Problem to work on:
Please return each of the entries exactly, minus their pictures.

○ ○ ○ ○ ○

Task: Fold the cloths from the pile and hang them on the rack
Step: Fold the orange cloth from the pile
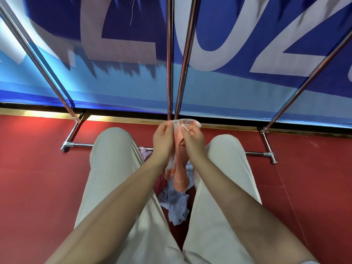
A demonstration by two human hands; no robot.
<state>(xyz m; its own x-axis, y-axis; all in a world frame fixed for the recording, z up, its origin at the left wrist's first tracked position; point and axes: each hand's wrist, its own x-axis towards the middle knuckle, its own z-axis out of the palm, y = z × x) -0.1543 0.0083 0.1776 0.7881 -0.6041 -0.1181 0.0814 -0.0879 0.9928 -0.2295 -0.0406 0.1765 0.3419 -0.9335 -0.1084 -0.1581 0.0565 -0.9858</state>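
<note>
A pink-orange cloth (180, 172) with a white edge hangs between my two hands, just in front of the rack's two middle poles. My left hand (163, 140) grips its upper left edge. My right hand (192, 137) pinches the top edge beside it. Below, between my legs, lies the pile of cloths (176, 201): a pale blue one on top, with pink and lilac pieces showing at the left. The chrome rack (170, 58) rises straight ahead, its poles fanning up and outward.
The rack's base bar (255, 153) runs across the red floor behind my knees, with feet at the left (65, 147) and right (273, 159). A blue banner with large white letters (219, 35) covers the wall behind. My beige trouser legs flank the pile.
</note>
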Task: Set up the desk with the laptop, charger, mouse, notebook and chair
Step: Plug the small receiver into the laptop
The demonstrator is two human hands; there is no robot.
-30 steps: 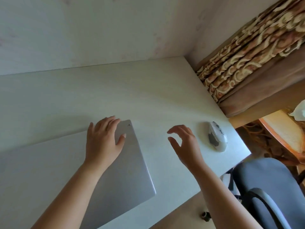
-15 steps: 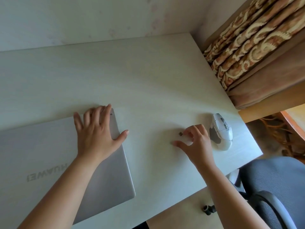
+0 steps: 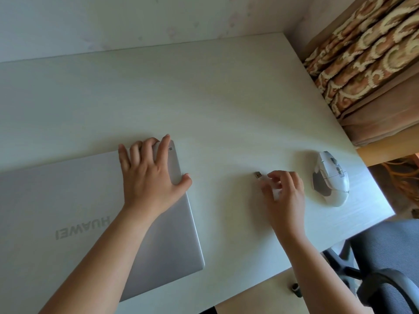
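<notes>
Closed silver laptop [image 3: 95,214] lies flat at the desk's [image 3: 204,98] left front. Left hand [image 3: 152,175] rests spread on its far right corner. Right hand [image 3: 283,191] pinches a small USB dongle [image 3: 258,175]. White mouse [image 3: 331,177] just beside; grey chair [image 3: 390,252] lower right.

A room in a home, set up as a small study corner; a pale wood-grain table [image 3: 204,98] stands pushed against a plain light wall [image 3: 136,19], with heavy patterned curtains [image 3: 367,55] in brown and cream hanging just beside its far right edge; a closed silver laptop [image 3: 68,211] and a white mouse [image 3: 331,180] lie on it; a grey fabric office chair [image 3: 390,252] stands at the near right corner.
</notes>
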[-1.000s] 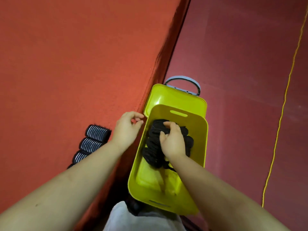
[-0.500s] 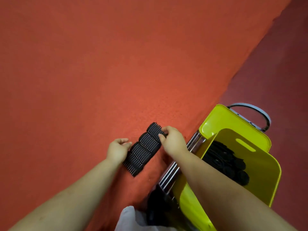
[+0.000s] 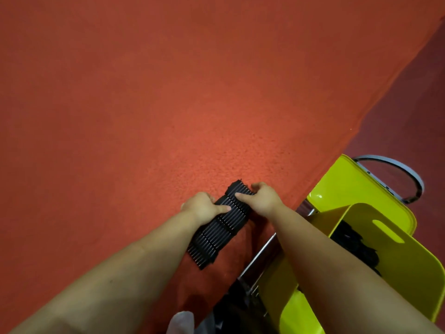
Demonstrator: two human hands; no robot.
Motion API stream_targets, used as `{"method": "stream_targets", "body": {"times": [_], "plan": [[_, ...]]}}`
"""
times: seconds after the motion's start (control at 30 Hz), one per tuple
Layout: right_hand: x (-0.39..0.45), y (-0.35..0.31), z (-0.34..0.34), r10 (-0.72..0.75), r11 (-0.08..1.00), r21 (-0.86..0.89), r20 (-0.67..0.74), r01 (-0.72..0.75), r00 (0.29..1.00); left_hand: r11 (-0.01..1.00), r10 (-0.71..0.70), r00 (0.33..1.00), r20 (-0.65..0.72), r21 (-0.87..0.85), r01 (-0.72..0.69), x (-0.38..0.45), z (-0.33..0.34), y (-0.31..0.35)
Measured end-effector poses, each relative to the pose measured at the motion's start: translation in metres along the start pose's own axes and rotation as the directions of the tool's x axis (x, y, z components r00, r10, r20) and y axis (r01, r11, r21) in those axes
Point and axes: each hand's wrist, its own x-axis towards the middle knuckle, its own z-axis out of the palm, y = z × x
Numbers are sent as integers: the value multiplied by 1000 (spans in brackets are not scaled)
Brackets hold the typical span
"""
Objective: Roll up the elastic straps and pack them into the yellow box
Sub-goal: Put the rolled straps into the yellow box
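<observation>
A row of black rolled elastic straps (image 3: 220, 227) lies on the orange table (image 3: 168, 104), near its right edge. My left hand (image 3: 203, 207) grips the row from the left, thumb lying across the top. My right hand (image 3: 261, 198) grips the far end of the row from the right. The yellow box (image 3: 409, 268) stands low at the right, beside the table edge. A dark heap of black straps (image 3: 356, 247) lies inside it, partly hidden by my right forearm.
The box's yellow lid (image 3: 349, 186) stands open behind it, with a grey handle (image 3: 397, 169) on top. Dark red floor (image 3: 414, 104) shows at the right. A metal frame (image 3: 262, 251) runs under the table edge. White cloth (image 3: 180, 321) shows at the bottom.
My right hand left the straps in the yellow box and moved left to the row on the table. Both hands have closed in on the row, and the view has swung left.
</observation>
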Motion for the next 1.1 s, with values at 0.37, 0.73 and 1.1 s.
{"method": "stream_targets", "body": {"times": [0.37, 0.73, 1.1], "plan": [[4, -3, -17, -25, 991, 133, 188, 0, 982, 944, 8, 983, 185, -327, 54, 10, 2, 13], [-49, 8, -60, -340, 940, -92, -193, 328, 921, 917, 323, 935, -149, -196, -348, -27, -6, 63], [-131, 49, -150, -551, 719, -610, -209, 333, 808, 620, 780, 624, -38, 179, -764, -98, 1, 156]]}}
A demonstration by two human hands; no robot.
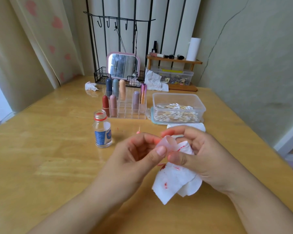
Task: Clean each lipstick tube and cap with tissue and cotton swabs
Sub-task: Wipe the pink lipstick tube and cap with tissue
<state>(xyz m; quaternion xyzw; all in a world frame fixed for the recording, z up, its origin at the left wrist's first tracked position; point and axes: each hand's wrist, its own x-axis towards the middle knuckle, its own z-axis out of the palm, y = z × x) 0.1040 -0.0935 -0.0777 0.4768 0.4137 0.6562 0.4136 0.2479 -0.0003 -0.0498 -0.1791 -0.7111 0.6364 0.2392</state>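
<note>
Head view: over the glossy wooden counter (57,149), the left hand (139,152) pinches a small translucent, rounded cap (167,143) between thumb and curled fingers. The right hand (196,154) pinches a soft white tissue (174,181), smeared red, against that cap; the tissue's loose end hangs below both hands. Beyond them stands an open clear bottle (103,130), a clear gridded organizer (127,107) holding matte, bullet-shaped lipstick tubes (113,105), and a plastic tub of cotton swabs (176,110).
</note>
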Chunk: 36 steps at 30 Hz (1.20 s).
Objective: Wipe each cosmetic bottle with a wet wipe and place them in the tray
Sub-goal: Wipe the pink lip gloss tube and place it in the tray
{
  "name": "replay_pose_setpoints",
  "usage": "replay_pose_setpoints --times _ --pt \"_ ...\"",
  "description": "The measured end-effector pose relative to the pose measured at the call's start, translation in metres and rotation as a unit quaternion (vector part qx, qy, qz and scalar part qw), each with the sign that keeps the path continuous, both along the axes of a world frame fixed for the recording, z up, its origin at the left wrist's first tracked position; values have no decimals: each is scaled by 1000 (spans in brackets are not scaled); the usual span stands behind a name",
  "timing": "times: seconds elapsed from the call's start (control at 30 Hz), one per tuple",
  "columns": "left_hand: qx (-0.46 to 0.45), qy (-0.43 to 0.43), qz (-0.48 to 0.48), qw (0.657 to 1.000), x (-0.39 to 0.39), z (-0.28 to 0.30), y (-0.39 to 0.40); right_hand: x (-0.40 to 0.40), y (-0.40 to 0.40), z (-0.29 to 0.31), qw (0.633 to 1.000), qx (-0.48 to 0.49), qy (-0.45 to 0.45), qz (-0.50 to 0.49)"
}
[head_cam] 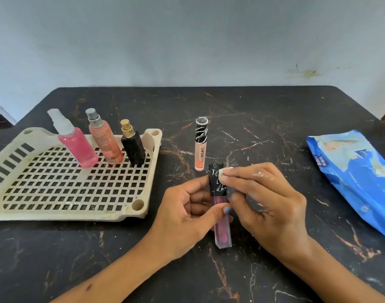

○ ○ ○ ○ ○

Task response:
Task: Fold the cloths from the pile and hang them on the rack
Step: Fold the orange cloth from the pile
A demonstration by two human hands; no robot.
<state>(xyz m; its own x-axis, y-axis; all in a world frame fixed for the recording, z up, its origin at the left wrist's first tracked position; point and axes: each hand's wrist, its own x-axis towards the middle knuckle, its own z-axis out of the palm, y = z × x) -0.1543 0.0083 0.1776 0.7881 -0.6041 -0.1181 0.0814 -0.0879 0.9928 -0.2295 -0.0406 0.1765 0.3419 -0.9335 -0.1084 -0.1581 0.0565 -0.9858</state>
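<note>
A pink-orange cloth (180, 172) with a white edge hangs between my two hands, just in front of the rack's two middle poles. My left hand (163, 140) grips its upper left edge. My right hand (192, 137) pinches the top edge beside it. Below, between my legs, lies the pile of cloths (176, 201): a pale blue one on top, with pink and lilac pieces showing at the left. The chrome rack (170, 58) rises straight ahead, its poles fanning up and outward.
The rack's base bar (255, 153) runs across the red floor behind my knees, with feet at the left (65, 147) and right (273, 159). A blue banner with large white letters (219, 35) covers the wall behind. My beige trouser legs flank the pile.
</note>
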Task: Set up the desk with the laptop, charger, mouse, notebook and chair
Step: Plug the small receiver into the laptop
The demonstrator is two human hands; there is no robot.
-30 steps: 
-15 steps: 
+0 steps: 
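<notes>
Closed silver laptop [image 3: 95,214] lies flat at the desk's [image 3: 204,98] left front. Left hand [image 3: 152,175] rests spread on its far right corner. Right hand [image 3: 283,191] pinches a small USB dongle [image 3: 258,175]. White mouse [image 3: 331,177] just beside; grey chair [image 3: 390,252] lower right.

A room in a home, set up as a small study corner; a pale wood-grain table [image 3: 204,98] stands pushed against a plain light wall [image 3: 136,19], with heavy patterned curtains [image 3: 367,55] in brown and cream hanging just beside its far right edge; a closed silver laptop [image 3: 68,211] and a white mouse [image 3: 331,180] lie on it; a grey fabric office chair [image 3: 390,252] stands at the near right corner.
</notes>
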[-1.000s] 
[-0.500s] 
[+0.000s] 
Demonstrator: two human hands; no robot.
Motion API stream_targets, used as `{"method": "stream_targets", "body": {"times": [_], "plan": [[_, ...]]}}`
"""
times: seconds after the motion's start (control at 30 Hz), one per tuple
Layout: right_hand: x (-0.39..0.45), y (-0.35..0.31), z (-0.34..0.34), r10 (-0.72..0.75), r11 (-0.08..1.00), r21 (-0.86..0.89), r20 (-0.67..0.74), r01 (-0.72..0.75), r00 (0.29..1.00); left_hand: r11 (-0.01..1.00), r10 (-0.71..0.70), r00 (0.33..1.00), r20 (-0.65..0.72), r21 (-0.87..0.85), r01 (-0.72..0.69), x (-0.38..0.45), z (-0.33..0.34), y (-0.31..0.35)
Measured end-effector poses, each relative to the pose measured at the motion's start: translation in metres along the start pose's own axes and rotation as the directions of the tool's x axis (x, y, z components r00, r10, r20) and y axis (r01, r11, r21) in those axes
Point and axes: each hand's wrist, its own x-axis towards the middle knuckle, its own z-axis out of the palm, y = z × x
Numbers are sent as integers: the value multiplied by 1000 (spans in brackets are not scaled)
Brackets hold the typical span
"""
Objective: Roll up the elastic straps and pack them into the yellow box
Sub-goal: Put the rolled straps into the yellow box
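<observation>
A row of black rolled elastic straps (image 3: 220, 227) lies on the orange table (image 3: 168, 104), near its right edge. My left hand (image 3: 203, 207) grips the row from the left, thumb lying across the top. My right hand (image 3: 261, 198) grips the far end of the row from the right. The yellow box (image 3: 409, 268) stands low at the right, beside the table edge. A dark heap of black straps (image 3: 356, 247) lies inside it, partly hidden by my right forearm.
The box's yellow lid (image 3: 349, 186) stands open behind it, with a grey handle (image 3: 397, 169) on top. Dark red floor (image 3: 414, 104) shows at the right. A metal frame (image 3: 262, 251) runs under the table edge. White cloth (image 3: 180, 321) shows at the bottom.
My right hand left the straps in the yellow box and moved left to the row on the table. Both hands have closed in on the row, and the view has swung left.
</observation>
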Motion for the next 1.1 s, with values at 0.37, 0.73 and 1.1 s.
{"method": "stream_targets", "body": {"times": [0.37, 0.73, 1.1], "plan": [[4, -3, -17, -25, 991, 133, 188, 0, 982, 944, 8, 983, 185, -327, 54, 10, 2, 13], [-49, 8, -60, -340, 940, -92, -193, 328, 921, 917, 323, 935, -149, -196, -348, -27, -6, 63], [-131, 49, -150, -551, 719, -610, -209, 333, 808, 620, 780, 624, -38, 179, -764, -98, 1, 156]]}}
A demonstration by two human hands; no robot.
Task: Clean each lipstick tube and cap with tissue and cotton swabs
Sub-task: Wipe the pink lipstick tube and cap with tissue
<state>(xyz m; quaternion xyzw; all in a world frame fixed for the recording, z up, its origin at the left wrist's first tracked position; point and axes: each hand's wrist, its own x-axis towards the middle knuckle, its own z-axis out of the palm, y = z × x) 0.1040 -0.0935 -0.0777 0.4768 0.4137 0.6562 0.4136 0.2479 -0.0003 -0.0498 -0.1791 -0.7111 0.6364 0.2392</state>
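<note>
Head view: over the glossy wooden counter (57,149), the left hand (139,152) pinches a small translucent, rounded cap (167,143) between thumb and curled fingers. The right hand (196,154) pinches a soft white tissue (174,181), smeared red, against that cap; the tissue's loose end hangs below both hands. Beyond them stands an open clear bottle (103,130), a clear gridded organizer (127,107) holding matte, bullet-shaped lipstick tubes (113,105), and a plastic tub of cotton swabs (176,110).
</note>
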Chunk: 36 steps at 30 Hz (1.20 s).
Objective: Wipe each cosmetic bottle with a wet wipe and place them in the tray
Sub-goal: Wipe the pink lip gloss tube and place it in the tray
{
  "name": "replay_pose_setpoints",
  "usage": "replay_pose_setpoints --times _ --pt \"_ ...\"",
  "description": "The measured end-effector pose relative to the pose measured at the call's start, translation in metres and rotation as a unit quaternion (vector part qx, qy, qz and scalar part qw), each with the sign that keeps the path continuous, both along the axes of a world frame fixed for the recording, z up, its origin at the left wrist's first tracked position; values have no decimals: each is scaled by 1000 (spans in brackets are not scaled); the usual span stands behind a name",
  "timing": "times: seconds elapsed from the call's start (control at 30 Hz), one per tuple",
  "columns": "left_hand: qx (-0.46 to 0.45), qy (-0.43 to 0.43), qz (-0.48 to 0.48), qw (0.657 to 1.000), x (-0.39 to 0.39), z (-0.28 to 0.30), y (-0.39 to 0.40); right_hand: x (-0.40 to 0.40), y (-0.40 to 0.40), z (-0.29 to 0.31), qw (0.633 to 1.000), qx (-0.48 to 0.49), qy (-0.45 to 0.45), qz (-0.50 to 0.49)"
}
[head_cam] 

Nothing else remains to be done in this exercise.